*** Opening AVAILABLE DATA ***
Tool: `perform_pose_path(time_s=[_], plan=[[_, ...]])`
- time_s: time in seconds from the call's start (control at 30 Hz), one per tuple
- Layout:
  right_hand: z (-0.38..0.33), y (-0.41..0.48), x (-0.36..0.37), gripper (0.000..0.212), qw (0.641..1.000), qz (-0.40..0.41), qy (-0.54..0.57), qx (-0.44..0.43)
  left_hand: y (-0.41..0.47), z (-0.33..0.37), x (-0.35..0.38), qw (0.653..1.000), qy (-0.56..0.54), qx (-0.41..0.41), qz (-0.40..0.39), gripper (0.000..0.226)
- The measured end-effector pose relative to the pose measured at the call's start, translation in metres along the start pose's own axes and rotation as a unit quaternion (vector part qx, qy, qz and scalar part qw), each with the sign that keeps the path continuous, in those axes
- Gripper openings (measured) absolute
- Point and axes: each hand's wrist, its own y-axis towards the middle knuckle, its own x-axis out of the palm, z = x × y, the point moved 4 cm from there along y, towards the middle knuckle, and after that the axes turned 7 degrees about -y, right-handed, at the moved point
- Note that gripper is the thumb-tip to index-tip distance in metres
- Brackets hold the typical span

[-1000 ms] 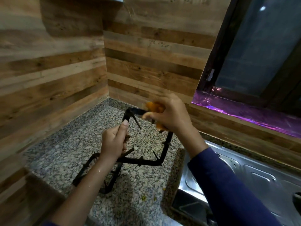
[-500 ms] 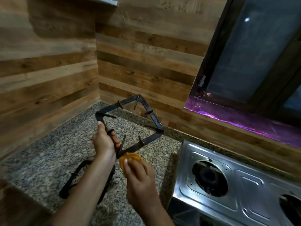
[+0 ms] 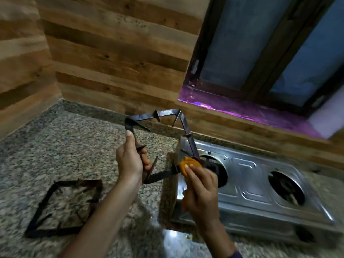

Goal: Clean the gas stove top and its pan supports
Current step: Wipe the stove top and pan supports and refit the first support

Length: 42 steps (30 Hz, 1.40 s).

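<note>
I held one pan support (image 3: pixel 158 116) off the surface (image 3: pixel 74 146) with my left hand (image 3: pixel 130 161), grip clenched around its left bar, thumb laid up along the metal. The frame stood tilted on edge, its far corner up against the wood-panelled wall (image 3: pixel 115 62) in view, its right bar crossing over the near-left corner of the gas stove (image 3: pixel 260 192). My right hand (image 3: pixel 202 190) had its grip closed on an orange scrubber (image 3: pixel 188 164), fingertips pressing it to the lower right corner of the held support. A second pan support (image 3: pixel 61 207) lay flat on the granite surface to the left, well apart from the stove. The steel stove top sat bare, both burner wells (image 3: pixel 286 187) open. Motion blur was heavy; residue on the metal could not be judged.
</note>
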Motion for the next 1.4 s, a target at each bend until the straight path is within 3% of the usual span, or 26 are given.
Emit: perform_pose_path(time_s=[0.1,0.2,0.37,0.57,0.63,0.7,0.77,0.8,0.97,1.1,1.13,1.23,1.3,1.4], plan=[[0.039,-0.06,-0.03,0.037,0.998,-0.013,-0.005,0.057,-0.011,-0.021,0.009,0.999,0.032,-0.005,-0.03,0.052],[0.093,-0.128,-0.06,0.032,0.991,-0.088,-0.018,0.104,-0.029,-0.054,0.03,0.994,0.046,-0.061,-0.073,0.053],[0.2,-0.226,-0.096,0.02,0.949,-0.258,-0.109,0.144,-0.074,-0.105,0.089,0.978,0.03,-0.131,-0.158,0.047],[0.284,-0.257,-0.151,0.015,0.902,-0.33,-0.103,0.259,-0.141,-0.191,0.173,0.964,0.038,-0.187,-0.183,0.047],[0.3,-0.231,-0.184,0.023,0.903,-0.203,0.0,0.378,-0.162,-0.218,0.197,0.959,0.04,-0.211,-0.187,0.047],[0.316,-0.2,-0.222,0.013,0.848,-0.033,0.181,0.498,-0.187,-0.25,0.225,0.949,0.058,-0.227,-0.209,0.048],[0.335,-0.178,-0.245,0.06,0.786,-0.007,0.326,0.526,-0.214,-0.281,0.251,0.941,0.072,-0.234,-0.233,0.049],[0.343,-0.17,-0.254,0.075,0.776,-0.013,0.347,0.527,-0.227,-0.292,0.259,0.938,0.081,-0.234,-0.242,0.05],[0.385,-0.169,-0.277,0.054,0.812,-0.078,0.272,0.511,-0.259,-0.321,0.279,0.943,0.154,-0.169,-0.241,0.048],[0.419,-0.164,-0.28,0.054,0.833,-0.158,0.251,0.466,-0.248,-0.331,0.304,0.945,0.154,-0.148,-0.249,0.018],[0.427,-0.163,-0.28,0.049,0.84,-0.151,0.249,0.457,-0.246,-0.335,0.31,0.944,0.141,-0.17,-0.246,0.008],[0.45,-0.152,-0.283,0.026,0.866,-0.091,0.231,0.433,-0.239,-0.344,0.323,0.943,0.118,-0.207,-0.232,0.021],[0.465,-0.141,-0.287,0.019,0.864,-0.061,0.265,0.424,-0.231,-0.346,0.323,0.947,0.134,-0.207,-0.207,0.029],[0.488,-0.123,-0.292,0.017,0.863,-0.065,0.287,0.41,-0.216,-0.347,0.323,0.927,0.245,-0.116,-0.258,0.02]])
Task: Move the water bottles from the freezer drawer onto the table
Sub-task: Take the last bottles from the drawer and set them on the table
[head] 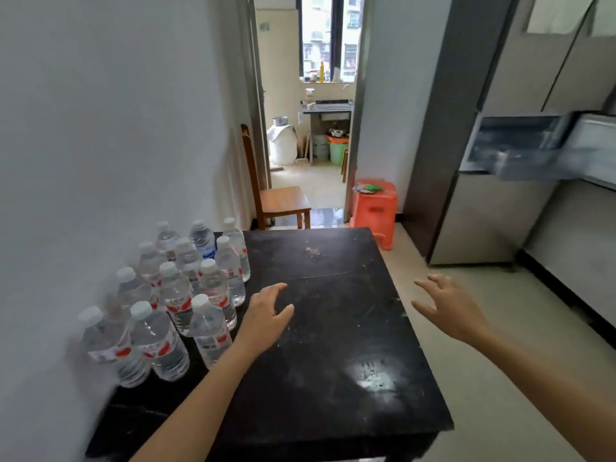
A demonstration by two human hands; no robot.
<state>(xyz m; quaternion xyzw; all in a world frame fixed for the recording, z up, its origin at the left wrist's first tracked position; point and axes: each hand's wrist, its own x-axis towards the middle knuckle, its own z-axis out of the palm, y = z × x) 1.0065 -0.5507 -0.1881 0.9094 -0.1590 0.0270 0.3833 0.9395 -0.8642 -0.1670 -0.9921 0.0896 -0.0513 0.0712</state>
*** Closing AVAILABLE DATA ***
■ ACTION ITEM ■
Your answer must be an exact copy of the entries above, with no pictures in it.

■ OUTPUT BELOW ■
Tool: `perform_pose_path(time_s=[_], plan=[[_, ...]])`
- time_s: time in seconds from the call's start (control at 30 Hz), one per tuple
- Layout:
  right_hand: z (-0.38..0.33), y (-0.41..0.48), x (-0.36..0.37), gripper (0.000..0.212), qw (0.641..1.000), qz (-0.40..0.41), qy (-0.54..0.57), qx (-0.44..0.43)
  left_hand: y (-0.41..0.47), z (-0.33..0.37), x (-0.35..0.38), qw (0.653..1.000), qy (-0.56..0.54), qx (-0.41..0.41), qz (-0.40..0.39), gripper (0.000..0.226)
- The measured end-effector pose relative to the pose measured at the call's start, translation in metres along the start pose's own axes and rotation as a unit quaternion (vector part qx, qy, qz and scalar part qw), each with the sign that keeps the path continuous, in those axes
- Gripper openings (measured) absolute
- Point and axes: each hand's wrist, its own y-axis towards the middle knuckle, its own x-axis out of the palm, z = x × y, the point moved 4 cm from there along y, towards the middle knuckle, and after that the axes turned 7 degrees about -y, right-handed, at the moved point
- Note that gripper is the thumb-tip to index-tip distance in metres
- Brackets hold the typical span

[-1000 ms] 
[-500 ms] 
[+0 ms] 

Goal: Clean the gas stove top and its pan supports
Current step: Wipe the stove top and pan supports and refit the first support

Length: 42 steps (30 Hz, 1.40 s).

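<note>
I held one pan support (image 3: pixel 158 116) off the surface (image 3: pixel 74 146) with my left hand (image 3: pixel 130 161), grip clenched around its left bar, thumb laid up along the metal. The frame stood tilted on edge, its far corner up against the wood-panelled wall (image 3: pixel 115 62) in view, its right bar crossing over the near-left corner of the gas stove (image 3: pixel 260 192). My right hand (image 3: pixel 202 190) had its grip closed on an orange scrubber (image 3: pixel 188 164), fingertips pressing it to the lower right corner of the held support. A second pan support (image 3: pixel 61 207) lay flat on the granite surface to the left, well apart from the stove. The steel stove top sat bare, both burner wells (image 3: pixel 286 187) open. Motion blur was heavy; residue on the metal could not be judged.
</note>
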Motion for the next 1.4 s, a target at each bend until the straight path is within 3% of the usual span, or 26 are given.
Emit: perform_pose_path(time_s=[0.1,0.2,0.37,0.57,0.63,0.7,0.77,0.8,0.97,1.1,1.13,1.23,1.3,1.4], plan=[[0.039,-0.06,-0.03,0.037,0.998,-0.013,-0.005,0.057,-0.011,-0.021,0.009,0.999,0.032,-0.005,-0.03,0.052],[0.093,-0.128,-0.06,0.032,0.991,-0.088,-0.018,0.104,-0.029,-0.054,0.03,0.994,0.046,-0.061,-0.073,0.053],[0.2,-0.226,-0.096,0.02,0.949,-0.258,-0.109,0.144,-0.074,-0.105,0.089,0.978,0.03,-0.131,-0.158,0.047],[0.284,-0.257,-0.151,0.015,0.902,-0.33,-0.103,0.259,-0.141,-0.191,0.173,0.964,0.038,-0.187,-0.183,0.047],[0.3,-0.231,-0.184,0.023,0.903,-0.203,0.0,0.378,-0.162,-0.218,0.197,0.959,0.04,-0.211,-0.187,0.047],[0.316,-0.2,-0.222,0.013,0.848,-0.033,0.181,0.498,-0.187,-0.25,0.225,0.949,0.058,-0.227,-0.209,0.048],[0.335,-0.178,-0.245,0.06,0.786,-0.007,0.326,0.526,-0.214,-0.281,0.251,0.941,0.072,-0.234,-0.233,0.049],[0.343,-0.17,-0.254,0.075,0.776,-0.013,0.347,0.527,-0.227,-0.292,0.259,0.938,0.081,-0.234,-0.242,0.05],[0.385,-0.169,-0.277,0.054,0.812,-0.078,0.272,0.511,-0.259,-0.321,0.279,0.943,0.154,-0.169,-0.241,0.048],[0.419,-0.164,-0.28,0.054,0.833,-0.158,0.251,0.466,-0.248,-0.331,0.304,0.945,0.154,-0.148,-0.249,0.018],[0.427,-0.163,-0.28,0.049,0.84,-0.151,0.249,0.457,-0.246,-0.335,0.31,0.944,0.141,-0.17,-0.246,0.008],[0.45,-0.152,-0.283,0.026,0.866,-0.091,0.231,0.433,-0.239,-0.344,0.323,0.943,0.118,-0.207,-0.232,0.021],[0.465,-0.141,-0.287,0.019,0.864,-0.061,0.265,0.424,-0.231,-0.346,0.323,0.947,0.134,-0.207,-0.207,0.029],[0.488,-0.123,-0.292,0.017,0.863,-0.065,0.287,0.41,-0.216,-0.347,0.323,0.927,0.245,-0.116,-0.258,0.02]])
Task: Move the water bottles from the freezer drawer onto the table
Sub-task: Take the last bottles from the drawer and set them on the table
[head] 
A demonstration by two human hands; no robot.
<state>(xyz m; quaternion xyzw; all in a world frame fixed for the recording, z up, its origin at the left wrist's first tracked position; point and axes: each hand's wrist, its own x-axis towards the middle knuckle, its own z-axis out of the palm, y = z × x) 1.0065 -0.5507 -0.1881 0.9094 -0.1590 0.0270 0.3833 0.9395 -0.8642 -0.1670 -0.9921 0.0896 -0.0513 0.0712</state>

Nothing else belongs in the output.